Lines from the line with "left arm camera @" to the line with "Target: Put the" in the entries below, and only those, must be output exactly, with both ends included.

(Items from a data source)
****************

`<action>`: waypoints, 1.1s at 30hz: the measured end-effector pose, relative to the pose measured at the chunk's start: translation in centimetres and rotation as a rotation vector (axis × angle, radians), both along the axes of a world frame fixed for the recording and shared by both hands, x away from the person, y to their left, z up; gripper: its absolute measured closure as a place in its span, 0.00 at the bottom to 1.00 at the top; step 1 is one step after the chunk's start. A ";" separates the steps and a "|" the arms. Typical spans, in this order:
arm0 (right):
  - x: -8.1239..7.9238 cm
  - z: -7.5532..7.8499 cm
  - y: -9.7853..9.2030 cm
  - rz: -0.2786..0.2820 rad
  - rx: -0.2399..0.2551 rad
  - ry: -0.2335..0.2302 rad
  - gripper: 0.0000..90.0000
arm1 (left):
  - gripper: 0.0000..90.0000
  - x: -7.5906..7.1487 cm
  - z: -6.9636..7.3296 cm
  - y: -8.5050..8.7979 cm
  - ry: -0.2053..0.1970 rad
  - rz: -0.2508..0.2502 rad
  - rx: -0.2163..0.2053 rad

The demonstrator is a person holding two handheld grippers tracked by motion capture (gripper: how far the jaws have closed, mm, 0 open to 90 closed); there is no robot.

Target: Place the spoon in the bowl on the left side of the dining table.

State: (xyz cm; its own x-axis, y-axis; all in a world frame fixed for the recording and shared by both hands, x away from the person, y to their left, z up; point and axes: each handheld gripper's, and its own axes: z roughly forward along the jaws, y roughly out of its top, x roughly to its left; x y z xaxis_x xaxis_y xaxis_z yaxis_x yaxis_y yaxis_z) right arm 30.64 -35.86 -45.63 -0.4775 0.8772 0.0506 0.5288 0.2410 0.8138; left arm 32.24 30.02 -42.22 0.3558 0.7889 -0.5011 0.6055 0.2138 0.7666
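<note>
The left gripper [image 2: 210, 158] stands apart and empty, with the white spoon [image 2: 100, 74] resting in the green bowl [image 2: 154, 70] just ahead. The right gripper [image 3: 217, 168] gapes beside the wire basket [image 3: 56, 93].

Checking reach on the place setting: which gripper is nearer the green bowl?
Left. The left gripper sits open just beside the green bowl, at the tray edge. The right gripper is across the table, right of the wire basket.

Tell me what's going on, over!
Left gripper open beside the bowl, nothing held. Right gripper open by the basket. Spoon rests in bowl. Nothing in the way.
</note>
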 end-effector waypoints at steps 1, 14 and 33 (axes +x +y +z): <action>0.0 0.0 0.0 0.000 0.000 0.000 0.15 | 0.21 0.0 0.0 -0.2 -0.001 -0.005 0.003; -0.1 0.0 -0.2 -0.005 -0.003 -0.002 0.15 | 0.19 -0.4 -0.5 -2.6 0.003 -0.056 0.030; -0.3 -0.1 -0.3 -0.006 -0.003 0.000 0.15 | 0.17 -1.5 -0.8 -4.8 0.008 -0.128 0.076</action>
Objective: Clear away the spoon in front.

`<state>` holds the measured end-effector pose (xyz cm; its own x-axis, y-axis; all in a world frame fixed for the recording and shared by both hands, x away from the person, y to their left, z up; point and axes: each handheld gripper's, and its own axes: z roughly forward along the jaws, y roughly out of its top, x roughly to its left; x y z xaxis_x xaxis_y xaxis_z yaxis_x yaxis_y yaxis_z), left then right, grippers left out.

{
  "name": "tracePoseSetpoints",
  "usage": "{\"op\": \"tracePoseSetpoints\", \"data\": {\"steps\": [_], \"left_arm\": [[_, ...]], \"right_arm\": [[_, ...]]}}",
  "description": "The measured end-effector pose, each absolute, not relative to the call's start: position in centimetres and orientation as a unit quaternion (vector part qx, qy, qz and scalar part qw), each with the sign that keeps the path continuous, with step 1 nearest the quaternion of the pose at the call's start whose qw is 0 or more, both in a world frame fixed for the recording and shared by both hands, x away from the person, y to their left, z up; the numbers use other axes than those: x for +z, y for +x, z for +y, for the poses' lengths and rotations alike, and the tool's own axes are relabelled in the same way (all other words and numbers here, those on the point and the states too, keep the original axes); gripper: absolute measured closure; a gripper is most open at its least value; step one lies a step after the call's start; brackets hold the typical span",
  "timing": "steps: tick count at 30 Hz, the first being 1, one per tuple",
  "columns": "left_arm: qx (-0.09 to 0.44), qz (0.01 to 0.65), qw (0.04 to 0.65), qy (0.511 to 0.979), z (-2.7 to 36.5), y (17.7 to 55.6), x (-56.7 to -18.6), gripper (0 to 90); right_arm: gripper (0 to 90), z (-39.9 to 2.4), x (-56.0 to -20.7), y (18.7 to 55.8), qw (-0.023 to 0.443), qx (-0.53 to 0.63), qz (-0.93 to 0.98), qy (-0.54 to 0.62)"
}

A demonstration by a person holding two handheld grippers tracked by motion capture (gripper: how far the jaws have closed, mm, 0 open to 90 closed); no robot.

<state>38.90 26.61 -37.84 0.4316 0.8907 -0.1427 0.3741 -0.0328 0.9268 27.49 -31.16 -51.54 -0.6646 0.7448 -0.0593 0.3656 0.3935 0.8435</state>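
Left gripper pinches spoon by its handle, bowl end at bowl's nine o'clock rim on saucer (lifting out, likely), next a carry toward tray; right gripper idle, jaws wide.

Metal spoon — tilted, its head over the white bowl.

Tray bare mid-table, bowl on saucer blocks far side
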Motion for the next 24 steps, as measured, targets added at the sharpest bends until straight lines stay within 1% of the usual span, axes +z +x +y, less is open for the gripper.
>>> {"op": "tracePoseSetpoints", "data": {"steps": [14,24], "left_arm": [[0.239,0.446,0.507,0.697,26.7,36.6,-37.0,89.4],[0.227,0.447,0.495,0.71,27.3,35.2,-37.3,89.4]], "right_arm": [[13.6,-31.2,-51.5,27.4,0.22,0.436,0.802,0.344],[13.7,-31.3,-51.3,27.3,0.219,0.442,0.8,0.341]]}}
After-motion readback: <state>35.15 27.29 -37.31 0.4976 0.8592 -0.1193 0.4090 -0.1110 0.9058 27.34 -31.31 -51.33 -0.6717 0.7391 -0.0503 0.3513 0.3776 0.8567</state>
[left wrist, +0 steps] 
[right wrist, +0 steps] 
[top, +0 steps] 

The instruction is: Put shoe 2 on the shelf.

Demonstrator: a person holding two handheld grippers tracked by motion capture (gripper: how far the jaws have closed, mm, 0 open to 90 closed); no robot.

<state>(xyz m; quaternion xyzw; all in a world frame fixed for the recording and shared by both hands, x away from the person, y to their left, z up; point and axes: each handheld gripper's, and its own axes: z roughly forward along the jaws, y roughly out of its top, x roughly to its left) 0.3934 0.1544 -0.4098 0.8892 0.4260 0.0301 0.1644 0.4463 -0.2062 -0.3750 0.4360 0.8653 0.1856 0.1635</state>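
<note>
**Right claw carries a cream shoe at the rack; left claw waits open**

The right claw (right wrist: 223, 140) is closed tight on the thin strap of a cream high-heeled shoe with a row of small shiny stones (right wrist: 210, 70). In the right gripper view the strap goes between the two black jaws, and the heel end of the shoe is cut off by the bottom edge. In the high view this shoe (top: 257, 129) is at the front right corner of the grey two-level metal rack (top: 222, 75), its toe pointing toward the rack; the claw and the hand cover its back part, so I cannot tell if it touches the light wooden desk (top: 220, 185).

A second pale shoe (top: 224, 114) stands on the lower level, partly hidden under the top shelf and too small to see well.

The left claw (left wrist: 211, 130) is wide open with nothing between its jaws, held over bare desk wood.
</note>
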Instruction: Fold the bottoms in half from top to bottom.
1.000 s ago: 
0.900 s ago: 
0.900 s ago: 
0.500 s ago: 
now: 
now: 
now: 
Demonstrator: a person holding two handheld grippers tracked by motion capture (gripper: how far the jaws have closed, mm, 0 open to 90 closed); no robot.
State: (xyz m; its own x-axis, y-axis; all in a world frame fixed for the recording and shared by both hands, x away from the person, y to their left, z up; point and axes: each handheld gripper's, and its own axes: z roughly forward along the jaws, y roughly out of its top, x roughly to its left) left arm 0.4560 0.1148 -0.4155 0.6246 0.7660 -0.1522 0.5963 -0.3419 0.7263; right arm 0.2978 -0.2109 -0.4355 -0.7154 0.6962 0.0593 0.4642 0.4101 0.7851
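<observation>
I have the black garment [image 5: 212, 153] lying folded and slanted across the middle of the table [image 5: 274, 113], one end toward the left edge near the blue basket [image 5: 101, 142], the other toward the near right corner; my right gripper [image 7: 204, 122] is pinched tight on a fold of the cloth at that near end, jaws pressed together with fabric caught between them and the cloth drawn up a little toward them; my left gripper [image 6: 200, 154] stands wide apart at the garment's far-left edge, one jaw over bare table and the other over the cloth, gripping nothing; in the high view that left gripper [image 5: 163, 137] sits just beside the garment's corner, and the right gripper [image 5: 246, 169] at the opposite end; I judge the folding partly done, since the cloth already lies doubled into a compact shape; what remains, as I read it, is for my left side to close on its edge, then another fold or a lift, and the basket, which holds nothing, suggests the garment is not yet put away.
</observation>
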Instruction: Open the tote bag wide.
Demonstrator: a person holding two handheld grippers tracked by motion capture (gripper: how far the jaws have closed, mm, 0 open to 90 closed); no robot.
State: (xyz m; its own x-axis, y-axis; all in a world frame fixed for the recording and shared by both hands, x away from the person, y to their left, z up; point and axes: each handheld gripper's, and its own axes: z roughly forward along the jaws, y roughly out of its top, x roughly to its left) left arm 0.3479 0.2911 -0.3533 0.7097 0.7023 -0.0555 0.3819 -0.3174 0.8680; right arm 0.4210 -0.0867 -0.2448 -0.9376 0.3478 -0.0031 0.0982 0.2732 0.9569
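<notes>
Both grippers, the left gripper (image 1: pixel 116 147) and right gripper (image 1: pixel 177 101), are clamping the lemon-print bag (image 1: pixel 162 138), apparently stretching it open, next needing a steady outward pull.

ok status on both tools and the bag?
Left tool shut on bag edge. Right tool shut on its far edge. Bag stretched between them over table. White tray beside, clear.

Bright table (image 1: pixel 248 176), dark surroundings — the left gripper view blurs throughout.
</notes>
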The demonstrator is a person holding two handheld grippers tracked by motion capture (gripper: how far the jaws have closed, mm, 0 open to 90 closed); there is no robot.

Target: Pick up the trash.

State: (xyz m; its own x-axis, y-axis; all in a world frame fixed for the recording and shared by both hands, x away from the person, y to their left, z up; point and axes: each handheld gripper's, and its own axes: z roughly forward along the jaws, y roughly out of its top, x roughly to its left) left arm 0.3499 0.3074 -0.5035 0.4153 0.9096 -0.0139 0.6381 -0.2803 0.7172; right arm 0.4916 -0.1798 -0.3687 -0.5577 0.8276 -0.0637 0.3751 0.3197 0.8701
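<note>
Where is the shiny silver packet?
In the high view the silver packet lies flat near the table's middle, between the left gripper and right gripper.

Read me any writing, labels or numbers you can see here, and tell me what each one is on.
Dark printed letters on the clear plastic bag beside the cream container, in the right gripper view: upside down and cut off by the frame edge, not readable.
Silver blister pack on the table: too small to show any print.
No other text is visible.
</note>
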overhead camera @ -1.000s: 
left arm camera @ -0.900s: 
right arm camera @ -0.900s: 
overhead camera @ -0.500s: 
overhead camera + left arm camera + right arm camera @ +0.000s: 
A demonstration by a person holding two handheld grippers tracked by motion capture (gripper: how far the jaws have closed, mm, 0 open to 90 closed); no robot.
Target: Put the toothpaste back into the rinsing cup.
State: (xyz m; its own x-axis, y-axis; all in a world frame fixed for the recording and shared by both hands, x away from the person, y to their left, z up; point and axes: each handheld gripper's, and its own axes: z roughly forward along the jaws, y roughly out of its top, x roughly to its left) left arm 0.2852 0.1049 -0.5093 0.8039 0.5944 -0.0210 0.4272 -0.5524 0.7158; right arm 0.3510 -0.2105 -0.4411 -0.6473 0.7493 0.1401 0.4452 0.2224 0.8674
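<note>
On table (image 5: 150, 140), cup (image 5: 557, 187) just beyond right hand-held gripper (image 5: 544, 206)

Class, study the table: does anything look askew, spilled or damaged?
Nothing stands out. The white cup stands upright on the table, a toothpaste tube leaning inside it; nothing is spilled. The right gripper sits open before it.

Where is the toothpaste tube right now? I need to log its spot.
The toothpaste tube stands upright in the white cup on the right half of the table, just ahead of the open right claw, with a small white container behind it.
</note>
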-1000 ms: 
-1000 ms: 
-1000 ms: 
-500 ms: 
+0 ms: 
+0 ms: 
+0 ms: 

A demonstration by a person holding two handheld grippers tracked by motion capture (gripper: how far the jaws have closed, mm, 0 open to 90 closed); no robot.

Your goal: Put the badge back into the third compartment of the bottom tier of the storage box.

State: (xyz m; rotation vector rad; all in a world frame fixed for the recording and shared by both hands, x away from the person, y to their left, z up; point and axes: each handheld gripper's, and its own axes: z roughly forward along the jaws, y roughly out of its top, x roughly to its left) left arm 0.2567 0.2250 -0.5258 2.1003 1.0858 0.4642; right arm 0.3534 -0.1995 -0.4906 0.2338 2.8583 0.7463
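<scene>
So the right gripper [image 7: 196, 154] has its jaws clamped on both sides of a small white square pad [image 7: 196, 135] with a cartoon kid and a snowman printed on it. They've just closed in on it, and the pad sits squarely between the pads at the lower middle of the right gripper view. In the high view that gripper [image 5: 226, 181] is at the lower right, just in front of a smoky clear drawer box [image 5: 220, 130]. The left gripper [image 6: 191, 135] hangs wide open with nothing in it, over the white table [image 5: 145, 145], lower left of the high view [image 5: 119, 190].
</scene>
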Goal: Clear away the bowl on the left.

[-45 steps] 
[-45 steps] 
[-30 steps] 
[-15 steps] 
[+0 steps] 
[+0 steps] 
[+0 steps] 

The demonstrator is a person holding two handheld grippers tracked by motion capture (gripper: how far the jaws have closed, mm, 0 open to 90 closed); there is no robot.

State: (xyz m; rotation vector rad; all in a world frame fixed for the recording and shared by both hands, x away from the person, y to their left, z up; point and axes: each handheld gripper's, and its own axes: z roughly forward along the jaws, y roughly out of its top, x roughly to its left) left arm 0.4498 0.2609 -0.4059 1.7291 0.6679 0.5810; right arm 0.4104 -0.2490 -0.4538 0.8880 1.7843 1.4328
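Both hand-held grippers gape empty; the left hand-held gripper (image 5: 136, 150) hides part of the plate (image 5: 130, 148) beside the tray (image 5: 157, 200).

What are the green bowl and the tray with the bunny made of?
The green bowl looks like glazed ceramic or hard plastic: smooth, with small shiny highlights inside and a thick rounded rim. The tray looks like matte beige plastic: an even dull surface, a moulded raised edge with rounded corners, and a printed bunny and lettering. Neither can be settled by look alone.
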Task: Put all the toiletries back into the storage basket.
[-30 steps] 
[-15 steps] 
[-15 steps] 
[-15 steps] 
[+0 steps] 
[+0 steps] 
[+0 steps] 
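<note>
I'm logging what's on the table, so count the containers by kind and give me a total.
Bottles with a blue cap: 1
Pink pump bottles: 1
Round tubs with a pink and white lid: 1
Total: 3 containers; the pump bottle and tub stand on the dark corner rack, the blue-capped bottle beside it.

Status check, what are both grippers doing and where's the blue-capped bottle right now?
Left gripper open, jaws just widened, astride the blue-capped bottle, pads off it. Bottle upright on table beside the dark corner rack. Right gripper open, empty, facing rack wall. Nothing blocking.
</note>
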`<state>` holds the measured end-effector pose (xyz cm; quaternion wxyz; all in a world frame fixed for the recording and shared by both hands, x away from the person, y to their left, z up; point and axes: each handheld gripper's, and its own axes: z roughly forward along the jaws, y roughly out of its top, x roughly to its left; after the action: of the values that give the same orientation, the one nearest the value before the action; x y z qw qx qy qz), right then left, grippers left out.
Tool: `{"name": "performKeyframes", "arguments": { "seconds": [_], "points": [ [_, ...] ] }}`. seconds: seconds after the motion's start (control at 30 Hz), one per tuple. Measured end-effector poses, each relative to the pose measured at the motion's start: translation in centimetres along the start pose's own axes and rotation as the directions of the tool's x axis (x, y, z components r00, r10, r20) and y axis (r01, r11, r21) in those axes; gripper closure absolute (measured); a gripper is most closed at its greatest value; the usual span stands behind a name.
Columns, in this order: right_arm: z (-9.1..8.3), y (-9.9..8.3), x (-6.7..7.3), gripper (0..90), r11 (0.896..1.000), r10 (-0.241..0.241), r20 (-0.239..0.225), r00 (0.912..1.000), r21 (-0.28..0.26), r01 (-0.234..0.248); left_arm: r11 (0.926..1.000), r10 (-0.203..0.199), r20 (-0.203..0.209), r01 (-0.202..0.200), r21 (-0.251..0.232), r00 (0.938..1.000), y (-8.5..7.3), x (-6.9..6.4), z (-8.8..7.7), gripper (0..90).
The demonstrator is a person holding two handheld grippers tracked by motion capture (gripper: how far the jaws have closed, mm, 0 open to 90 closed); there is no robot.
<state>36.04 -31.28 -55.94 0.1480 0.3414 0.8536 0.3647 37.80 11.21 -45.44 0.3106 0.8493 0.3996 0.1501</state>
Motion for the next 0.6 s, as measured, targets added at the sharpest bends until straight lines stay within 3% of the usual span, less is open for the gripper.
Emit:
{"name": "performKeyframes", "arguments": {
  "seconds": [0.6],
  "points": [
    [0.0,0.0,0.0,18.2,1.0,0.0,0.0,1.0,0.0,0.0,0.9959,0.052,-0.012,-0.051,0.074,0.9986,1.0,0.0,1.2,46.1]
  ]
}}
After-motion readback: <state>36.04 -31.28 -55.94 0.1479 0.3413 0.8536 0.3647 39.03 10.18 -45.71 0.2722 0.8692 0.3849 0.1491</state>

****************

§ TASK SOLUTION:
left arm camera @ -0.900s: 
right arm camera @ -0.900s: 
overhead camera @ -0.500s: 
overhead camera + left arm camera + right arm camera @ +0.000s: 
A demonstration by a person holding two handheld grippers tracked by motion capture (gripper: how far the jaws have closed, mm, 0 open to 90 closed); no robot.
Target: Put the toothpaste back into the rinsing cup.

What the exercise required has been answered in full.